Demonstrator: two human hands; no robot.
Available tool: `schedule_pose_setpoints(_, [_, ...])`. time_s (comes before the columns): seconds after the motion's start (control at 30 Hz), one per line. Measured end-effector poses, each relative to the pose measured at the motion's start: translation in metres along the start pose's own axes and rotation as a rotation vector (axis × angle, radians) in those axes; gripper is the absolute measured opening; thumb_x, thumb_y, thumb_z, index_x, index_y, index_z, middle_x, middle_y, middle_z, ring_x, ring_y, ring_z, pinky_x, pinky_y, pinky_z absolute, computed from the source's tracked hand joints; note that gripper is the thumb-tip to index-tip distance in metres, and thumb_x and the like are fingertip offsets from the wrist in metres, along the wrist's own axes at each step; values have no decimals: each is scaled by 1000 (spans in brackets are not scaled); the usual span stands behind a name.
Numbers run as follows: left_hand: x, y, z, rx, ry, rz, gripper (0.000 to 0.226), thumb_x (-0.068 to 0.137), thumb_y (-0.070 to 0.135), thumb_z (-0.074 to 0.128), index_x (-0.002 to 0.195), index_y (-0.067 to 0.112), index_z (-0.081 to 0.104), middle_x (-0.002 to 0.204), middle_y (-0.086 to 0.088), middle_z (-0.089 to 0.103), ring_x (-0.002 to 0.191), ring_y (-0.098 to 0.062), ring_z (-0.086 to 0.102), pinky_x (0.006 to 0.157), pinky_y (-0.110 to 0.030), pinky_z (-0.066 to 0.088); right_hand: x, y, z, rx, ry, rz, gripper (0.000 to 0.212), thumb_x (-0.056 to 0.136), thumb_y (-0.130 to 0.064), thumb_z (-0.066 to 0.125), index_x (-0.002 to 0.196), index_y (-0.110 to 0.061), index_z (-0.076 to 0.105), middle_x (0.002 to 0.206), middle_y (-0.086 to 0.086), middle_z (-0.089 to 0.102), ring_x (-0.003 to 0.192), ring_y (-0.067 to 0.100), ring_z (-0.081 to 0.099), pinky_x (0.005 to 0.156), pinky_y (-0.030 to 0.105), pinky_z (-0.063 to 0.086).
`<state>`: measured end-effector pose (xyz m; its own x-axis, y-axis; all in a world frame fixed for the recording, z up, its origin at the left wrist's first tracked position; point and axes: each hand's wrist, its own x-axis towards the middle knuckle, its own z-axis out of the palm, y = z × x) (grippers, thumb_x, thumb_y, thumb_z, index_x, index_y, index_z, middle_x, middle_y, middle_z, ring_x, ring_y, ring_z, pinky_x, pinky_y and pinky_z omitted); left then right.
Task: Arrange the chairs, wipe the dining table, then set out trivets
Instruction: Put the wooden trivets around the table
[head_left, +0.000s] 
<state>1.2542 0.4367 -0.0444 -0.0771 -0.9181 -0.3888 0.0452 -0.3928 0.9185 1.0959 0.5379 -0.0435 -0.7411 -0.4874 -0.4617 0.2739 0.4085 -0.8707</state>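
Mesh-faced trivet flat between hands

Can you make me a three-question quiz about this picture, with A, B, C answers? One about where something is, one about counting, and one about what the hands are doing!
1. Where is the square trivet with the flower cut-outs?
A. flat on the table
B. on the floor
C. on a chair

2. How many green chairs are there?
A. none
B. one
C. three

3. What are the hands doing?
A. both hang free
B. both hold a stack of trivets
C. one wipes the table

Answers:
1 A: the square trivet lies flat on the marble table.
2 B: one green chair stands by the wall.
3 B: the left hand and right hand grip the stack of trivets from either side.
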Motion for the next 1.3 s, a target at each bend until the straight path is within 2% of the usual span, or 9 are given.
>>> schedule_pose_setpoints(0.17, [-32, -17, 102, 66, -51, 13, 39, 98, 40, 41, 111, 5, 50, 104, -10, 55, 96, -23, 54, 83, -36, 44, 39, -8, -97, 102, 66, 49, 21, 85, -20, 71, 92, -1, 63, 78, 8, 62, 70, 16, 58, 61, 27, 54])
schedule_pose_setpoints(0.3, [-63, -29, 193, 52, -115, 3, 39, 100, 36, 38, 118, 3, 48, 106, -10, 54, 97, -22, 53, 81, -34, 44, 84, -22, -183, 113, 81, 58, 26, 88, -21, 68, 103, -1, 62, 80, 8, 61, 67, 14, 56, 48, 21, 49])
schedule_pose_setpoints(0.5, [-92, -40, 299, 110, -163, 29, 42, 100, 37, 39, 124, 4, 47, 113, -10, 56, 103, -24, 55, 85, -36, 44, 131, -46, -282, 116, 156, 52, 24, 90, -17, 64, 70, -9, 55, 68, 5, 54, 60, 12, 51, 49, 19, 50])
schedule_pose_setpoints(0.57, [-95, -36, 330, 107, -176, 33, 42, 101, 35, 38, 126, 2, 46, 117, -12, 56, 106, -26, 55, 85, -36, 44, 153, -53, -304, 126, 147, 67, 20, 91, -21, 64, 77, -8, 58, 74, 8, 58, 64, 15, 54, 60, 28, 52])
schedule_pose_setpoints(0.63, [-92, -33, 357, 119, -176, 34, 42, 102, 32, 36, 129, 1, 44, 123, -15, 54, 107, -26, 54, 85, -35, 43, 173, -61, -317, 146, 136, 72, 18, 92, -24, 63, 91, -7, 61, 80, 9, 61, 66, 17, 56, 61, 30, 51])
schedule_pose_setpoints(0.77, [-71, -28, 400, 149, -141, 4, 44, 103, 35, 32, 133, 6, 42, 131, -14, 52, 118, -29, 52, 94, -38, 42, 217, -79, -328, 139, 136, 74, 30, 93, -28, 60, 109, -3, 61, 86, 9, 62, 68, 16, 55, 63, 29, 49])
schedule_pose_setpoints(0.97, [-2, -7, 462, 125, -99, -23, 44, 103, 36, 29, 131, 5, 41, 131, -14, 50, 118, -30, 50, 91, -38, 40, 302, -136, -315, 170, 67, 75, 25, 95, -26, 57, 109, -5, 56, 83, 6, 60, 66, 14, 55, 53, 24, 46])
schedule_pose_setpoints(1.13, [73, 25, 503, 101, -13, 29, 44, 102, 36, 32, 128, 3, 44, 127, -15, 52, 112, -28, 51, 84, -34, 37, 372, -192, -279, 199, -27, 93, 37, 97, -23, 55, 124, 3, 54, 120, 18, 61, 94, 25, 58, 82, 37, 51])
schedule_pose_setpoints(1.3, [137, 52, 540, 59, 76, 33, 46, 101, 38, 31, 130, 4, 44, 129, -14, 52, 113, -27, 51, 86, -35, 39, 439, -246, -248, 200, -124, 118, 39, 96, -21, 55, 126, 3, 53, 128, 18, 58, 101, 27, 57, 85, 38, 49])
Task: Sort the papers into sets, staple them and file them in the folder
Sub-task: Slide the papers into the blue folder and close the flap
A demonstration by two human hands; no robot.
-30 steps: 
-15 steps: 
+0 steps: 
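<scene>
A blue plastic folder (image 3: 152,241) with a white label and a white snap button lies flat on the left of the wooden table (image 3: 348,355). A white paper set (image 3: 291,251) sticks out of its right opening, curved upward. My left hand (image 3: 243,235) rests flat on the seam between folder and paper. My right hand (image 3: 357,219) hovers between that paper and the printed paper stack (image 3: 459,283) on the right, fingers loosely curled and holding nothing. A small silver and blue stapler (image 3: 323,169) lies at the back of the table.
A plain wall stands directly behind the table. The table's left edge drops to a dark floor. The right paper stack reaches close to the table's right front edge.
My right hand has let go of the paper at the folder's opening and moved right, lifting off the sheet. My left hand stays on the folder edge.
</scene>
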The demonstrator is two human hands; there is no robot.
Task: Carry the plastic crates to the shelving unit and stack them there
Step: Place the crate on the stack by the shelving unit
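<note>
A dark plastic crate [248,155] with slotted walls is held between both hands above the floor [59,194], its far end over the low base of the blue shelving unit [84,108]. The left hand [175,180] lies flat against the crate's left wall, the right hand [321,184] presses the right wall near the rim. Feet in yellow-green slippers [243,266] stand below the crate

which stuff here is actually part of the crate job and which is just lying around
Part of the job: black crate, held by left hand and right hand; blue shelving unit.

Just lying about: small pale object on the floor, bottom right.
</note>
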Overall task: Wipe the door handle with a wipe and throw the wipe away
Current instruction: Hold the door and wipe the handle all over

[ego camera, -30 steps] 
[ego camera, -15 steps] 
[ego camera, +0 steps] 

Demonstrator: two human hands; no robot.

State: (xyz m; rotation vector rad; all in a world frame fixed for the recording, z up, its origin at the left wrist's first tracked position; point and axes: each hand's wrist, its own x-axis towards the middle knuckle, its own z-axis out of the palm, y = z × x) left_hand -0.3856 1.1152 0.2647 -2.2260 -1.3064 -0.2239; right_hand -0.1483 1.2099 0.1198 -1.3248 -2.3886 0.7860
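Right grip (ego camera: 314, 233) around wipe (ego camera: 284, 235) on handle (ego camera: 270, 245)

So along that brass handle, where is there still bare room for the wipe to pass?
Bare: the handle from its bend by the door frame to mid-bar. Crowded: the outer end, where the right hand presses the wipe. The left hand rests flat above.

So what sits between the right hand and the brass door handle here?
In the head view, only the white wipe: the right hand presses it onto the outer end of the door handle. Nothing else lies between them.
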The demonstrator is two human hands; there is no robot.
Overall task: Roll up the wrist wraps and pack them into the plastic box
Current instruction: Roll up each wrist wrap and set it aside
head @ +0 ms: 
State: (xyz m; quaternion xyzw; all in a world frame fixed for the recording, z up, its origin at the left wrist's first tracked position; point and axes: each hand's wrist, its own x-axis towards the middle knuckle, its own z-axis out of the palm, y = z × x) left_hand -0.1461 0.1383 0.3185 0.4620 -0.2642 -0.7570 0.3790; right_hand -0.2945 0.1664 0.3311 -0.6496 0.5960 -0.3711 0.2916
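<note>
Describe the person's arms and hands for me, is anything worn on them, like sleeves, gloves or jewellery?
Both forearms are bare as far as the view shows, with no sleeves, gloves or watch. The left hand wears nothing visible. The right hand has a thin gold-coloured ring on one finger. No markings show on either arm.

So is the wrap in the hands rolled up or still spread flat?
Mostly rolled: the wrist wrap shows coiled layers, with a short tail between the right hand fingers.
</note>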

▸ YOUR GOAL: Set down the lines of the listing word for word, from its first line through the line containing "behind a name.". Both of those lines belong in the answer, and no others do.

▸ TASK RESPONSE:
Demonstrator: two human hands; no robot.
Available tool: `schedule_pose_setpoints(_, [_, ...])`. time_s (comes before the columns): seconds after the motion's start (control at 30 Hz), one per line. Measured end-effector poses, each relative to the pose measured at the motion's start: translation in metres along the start pose's own axes and rotation as a rotation vector (axis × angle, radians) in those axes; gripper is the absolute measured opening; thumb_x, thumb_y, thumb_z, index_x, index_y, index_z, middle_x, middle_y, middle_z, ring_x, ring_y, ring_z, pinky_x, pinky_y, pinky_z absolute, computed from the source's tracked hand joints; note that gripper is the thumb-tip to index-tip distance in metres, and thumb_x and the like are fingertip offsets from the wrist in metres, along the wrist's own axes at each step; values have no decimals: each is scaled by 1000 (spans in brackets are not scaled); the usual span stands behind a name.

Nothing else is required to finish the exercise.